● THE DATA:
────────────────────

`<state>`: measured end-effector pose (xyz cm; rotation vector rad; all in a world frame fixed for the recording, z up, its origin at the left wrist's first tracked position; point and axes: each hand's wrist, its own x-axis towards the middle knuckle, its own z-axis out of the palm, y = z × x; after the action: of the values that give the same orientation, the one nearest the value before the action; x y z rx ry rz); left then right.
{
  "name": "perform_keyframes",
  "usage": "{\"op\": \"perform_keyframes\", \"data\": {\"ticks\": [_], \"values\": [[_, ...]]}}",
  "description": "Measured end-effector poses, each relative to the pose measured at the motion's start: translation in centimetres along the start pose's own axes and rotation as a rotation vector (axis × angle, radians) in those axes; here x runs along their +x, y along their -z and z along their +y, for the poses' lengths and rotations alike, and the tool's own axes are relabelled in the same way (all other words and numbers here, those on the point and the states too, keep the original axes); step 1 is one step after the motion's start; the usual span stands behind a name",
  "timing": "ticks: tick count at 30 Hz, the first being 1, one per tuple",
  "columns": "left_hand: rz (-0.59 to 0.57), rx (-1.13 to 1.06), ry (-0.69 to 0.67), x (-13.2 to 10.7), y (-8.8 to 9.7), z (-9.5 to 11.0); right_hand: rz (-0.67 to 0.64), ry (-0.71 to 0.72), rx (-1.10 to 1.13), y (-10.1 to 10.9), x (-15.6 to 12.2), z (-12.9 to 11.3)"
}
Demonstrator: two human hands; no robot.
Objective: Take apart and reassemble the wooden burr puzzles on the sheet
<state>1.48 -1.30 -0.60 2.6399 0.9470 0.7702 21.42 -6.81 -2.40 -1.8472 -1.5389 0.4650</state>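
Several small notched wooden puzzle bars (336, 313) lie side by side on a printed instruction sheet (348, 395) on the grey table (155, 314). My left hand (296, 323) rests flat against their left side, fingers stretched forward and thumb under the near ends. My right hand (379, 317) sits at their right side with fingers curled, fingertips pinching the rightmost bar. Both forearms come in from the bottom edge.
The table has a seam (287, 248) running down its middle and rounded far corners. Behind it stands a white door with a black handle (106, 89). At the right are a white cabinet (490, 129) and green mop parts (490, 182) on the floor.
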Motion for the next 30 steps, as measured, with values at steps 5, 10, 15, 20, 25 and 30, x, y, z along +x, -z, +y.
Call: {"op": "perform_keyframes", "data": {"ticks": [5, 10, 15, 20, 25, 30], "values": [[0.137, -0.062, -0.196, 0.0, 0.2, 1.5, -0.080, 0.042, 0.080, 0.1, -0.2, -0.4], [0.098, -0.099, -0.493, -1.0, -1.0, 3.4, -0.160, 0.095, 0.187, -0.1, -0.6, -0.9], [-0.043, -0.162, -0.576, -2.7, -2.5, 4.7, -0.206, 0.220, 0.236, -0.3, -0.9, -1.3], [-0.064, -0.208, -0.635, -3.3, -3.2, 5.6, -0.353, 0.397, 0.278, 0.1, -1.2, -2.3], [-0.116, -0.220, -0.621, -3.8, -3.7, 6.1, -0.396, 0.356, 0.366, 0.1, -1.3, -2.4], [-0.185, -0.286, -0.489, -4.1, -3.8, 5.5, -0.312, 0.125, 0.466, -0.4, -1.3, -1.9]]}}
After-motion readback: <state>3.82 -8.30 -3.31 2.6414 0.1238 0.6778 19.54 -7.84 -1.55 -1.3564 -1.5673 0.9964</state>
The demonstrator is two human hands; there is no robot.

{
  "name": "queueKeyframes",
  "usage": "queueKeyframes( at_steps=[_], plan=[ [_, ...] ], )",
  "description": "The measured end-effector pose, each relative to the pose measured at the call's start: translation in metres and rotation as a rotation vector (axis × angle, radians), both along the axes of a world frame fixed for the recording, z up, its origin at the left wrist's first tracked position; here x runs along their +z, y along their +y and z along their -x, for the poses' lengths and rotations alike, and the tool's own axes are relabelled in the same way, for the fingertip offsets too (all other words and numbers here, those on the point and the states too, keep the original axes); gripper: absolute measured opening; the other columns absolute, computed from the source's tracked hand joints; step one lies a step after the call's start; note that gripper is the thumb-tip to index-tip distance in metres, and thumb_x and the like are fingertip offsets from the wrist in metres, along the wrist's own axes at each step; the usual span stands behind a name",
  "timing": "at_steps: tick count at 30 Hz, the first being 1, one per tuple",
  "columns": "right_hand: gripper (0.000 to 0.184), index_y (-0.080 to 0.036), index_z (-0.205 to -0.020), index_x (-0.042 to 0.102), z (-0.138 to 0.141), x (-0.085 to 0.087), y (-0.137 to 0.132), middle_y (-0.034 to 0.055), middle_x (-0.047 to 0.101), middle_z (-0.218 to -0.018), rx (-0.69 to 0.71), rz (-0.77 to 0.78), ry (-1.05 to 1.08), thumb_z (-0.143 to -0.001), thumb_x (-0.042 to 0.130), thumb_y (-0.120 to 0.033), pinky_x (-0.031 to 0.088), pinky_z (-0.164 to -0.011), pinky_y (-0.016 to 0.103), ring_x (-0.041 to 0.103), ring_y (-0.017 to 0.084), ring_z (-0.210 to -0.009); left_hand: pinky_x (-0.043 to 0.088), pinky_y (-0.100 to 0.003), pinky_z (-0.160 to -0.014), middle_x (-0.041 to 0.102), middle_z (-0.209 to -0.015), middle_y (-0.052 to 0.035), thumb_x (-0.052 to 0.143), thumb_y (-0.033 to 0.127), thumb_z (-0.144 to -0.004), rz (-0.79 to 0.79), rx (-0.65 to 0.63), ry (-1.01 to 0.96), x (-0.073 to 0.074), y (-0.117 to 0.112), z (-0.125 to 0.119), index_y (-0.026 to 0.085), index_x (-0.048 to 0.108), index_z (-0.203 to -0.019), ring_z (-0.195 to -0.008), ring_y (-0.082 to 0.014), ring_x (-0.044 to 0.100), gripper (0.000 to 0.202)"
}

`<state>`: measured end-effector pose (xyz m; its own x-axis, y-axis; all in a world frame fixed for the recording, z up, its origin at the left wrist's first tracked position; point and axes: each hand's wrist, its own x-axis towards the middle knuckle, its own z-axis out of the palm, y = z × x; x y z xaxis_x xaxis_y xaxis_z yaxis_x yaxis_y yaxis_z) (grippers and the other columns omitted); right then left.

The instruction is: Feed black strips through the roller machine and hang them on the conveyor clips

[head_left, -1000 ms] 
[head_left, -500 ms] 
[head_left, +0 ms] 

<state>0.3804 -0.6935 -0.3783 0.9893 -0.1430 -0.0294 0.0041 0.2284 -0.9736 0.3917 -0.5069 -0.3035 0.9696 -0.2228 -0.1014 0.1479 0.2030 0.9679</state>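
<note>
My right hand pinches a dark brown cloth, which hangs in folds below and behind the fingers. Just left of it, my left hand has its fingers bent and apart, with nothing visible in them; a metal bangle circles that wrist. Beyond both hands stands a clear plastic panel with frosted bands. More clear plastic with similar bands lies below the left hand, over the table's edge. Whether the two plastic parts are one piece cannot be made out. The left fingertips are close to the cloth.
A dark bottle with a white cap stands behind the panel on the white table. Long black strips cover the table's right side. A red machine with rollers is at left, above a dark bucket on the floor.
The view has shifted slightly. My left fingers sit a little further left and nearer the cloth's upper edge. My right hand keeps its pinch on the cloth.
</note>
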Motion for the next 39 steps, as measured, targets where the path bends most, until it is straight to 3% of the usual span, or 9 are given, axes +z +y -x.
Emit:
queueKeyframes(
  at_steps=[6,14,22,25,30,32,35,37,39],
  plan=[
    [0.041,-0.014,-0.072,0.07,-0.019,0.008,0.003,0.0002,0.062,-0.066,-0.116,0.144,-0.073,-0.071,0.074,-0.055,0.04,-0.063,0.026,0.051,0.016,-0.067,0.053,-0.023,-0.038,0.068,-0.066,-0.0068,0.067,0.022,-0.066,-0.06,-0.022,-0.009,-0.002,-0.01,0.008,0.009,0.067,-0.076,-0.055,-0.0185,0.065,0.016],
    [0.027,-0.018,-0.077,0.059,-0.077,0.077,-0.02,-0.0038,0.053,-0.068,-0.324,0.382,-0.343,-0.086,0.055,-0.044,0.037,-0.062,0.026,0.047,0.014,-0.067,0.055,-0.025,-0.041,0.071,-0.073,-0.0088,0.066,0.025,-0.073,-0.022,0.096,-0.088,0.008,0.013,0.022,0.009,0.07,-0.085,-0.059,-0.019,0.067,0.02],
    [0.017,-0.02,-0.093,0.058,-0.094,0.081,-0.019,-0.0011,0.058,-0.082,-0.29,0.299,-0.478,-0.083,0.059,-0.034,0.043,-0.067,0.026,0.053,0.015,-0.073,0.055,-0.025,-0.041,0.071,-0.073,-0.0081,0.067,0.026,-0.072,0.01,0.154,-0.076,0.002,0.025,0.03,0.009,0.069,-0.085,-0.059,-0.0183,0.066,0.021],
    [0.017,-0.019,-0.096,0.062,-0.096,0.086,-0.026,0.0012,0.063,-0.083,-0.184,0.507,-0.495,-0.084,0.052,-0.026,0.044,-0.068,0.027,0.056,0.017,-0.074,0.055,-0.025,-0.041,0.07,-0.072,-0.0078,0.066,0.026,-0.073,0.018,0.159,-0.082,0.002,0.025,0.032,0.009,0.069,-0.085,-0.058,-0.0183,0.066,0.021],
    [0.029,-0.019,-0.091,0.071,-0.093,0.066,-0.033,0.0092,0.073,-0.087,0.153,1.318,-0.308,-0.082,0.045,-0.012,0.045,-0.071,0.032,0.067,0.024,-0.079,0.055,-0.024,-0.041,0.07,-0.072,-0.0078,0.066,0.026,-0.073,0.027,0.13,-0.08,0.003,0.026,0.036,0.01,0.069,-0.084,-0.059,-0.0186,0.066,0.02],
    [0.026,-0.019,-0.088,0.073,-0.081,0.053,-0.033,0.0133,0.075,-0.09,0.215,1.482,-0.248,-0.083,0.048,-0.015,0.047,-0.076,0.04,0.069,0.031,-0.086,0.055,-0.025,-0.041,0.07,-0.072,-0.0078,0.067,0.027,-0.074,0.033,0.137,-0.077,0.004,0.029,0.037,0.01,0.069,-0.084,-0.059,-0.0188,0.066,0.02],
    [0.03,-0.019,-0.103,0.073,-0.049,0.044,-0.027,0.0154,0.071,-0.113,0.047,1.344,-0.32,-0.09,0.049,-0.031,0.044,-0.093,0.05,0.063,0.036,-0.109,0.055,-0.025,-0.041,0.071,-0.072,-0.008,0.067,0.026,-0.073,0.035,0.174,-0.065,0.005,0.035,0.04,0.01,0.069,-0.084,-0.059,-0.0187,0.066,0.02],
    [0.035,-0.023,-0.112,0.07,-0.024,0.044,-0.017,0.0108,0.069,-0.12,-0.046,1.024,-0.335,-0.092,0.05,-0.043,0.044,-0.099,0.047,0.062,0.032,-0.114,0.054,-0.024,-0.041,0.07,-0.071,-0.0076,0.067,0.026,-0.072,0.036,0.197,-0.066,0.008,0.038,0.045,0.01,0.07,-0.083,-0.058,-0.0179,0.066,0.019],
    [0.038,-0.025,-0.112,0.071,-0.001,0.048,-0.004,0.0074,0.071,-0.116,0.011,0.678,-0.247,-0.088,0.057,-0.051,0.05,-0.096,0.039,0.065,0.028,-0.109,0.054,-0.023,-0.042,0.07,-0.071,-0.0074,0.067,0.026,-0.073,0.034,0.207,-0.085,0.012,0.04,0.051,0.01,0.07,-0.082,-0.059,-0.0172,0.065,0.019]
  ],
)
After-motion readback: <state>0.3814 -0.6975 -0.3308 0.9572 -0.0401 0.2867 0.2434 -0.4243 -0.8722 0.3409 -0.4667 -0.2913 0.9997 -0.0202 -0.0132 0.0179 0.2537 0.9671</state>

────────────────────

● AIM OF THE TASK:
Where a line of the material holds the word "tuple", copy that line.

● SOLUTION TO THIS TASK:
  "timing": "ticks: tick count at 30 Hz, the first being 1, one per tuple",
  "timing": "at_steps: tick count at 30 Hz, the first being 1, one per tuple",

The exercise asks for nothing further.